First and Goal, Lito Sheppard notices that Jake slaps his fanny, which in some places mean something x-rated, but in our case it means Jake is going to throw a fade to Keyshawn in the end zone. Lito knows this because he studies film. Lito jams Keyshawn (some of which is beyond the five yard "zone"), there is no call, and Lito intercepts Jake. Ballgame. I don't chalk that up to being anybody's fault, rather than Sheppard being smart enough to know what the Panthers are running and doing something about it. Still, the DeAngelo Williams had been running the ball like the Millennium Falcon through an asteroid field the entire game... why not give him at least 1 shot to punch it in? Run some time off the clock, you know, because there's this whole problem lately with letting teams come back and beat them late and everything...

But the big stink finger needs to be pointed squarely at the Panthers defense. Jeff Garcia, freshly off of two turd-ball seasons in Cleveland and Detroit, respectively, returned to Pro Bowl form against the "Vaunted Carolina Panthers Defense".

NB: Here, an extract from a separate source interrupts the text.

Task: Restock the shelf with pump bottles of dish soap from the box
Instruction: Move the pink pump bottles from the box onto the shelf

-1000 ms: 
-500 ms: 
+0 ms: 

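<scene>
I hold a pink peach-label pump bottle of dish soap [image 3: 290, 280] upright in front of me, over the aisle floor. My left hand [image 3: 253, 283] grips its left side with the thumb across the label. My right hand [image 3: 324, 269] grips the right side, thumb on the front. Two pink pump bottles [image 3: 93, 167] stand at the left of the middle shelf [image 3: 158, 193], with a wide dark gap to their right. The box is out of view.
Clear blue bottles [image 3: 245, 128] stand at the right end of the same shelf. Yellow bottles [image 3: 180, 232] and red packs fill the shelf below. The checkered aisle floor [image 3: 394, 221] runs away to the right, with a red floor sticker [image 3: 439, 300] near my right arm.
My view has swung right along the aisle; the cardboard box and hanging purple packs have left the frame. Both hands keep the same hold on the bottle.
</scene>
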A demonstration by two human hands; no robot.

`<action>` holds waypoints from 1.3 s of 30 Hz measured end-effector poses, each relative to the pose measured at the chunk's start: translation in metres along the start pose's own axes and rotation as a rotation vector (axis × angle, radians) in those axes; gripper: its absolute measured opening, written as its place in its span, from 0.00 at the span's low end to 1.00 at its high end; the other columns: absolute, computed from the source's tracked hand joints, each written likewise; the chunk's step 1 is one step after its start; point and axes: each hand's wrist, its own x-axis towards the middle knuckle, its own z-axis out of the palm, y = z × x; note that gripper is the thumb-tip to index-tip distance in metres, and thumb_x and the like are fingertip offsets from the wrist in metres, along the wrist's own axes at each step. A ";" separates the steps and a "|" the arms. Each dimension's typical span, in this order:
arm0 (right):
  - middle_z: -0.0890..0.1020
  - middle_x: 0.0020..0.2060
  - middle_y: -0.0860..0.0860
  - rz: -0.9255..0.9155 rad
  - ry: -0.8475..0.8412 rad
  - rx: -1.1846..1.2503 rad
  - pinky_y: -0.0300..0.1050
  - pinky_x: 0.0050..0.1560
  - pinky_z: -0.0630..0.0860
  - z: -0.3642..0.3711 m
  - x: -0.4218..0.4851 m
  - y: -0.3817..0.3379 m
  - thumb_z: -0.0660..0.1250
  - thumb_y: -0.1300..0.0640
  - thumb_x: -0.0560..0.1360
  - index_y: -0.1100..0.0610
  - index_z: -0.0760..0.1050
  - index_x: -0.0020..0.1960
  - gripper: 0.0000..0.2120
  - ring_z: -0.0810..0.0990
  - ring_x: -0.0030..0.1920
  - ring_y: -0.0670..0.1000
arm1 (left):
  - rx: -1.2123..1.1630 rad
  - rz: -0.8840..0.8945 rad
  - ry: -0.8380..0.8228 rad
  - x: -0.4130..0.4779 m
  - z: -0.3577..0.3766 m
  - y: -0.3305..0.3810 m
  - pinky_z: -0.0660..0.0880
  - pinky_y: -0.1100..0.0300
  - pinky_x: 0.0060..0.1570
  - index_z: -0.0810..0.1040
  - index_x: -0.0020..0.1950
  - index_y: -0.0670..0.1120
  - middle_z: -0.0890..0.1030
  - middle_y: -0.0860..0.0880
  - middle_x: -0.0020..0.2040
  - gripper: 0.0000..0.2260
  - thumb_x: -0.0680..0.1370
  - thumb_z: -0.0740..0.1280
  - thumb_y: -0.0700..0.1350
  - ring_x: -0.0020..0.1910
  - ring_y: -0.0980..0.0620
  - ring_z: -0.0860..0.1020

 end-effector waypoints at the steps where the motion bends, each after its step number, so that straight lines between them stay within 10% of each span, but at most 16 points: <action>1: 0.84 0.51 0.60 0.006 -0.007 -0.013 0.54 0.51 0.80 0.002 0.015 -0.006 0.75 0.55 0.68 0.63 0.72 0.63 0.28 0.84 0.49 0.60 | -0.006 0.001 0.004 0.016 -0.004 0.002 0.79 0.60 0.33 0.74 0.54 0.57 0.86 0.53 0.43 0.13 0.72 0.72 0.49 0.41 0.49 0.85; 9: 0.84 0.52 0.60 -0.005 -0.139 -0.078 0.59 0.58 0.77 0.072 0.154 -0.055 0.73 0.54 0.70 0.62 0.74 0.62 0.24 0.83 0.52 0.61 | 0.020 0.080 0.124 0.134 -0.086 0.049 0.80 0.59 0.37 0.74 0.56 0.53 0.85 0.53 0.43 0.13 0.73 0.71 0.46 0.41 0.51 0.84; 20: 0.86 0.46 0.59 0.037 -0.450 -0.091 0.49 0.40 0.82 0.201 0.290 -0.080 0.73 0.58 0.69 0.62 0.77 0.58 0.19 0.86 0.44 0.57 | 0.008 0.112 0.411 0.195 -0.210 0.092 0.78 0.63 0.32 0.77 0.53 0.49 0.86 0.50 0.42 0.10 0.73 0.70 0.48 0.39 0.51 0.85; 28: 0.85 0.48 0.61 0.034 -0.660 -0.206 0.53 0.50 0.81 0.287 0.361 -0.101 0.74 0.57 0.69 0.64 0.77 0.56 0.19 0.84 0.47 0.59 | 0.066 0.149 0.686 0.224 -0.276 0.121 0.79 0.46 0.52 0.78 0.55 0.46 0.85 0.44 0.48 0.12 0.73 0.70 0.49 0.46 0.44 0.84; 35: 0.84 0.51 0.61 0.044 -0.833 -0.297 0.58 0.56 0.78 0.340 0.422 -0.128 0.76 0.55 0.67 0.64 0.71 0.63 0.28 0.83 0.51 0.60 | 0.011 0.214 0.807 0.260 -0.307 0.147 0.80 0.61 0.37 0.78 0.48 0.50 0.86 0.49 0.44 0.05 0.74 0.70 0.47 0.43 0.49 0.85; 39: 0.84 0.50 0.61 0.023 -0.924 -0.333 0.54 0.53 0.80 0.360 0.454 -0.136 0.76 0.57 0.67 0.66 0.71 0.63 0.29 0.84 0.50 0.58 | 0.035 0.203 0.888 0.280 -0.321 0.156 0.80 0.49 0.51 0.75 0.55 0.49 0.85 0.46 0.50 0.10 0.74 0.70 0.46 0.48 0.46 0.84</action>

"I think that tonight was a great opportunity to showcase my physical and mental toughness," Garcia said after the game. "I don't think like I have lost it. I believe I can still do quality things on the field and I can still lead this team in a positive way. It might not always be pretty, but we are going to find a way to get it done."

No Jeff, you were playing the Carolina Panthers -- The Kings of Collapse; The team that will find ways to lose despite playing decently well 9/10ths of the game.

The Panthers allowed Garcia to pass for 21-for-39 for 312 yards, 3 touchdowns and no interceptions. Garcia is just the latest in a line of QBs like Kyle Boller, Bruce Gradkowski, Tony Romo and Jason Campbell who should be exploited because of their lack of playing time, but instead look like Pro Bowl players because of the ineptitude of the Panthers defense as a whole.

True, the Panthers played most of the game without Ken Lucas, who might just want to cut his leg off and cover someone while riding on a Rascal. However, this secondary has been putrid since 2003 largely because of the safties and the coverages that they run. Teams know, obviously, where the holes are in the Panthers' defense and they continually exploit them. Safties regularly get beat deep. Corners are out of position, or are playing way too deep to be effective. Missed tackles abound. Blown coverages. Blitzing at the wrong times, not blitzing at the right times. It's a comedy of errors, and if it were a Looney Toons cartoon it might be funny. But it's not.

We should note, however, that Julius Peppers may be Jon Runyan's infant child. Why else would Runyan be holding him all night long? Be careful, Panthers, Runyan might file for joint custody.

Fear not Panther fans, John Fox is leading the charge an will change absolutely nothing in his gameplan for the New York Giants this week. That should give you solace and make your belly warm on a cold day.

The Panthers are playing for a draft pick, you say?

I don't know about you, but I'm really hoping they pick another guy who played one position in College and are planning on turning him into another position in the pros, like Chris Gamble and Thomas Davis, instead of guys that can contribute like DeAngelo Williams or Richard Marshall.

That, and the return of Dan Henning would really make me want to buy tickets in 2007!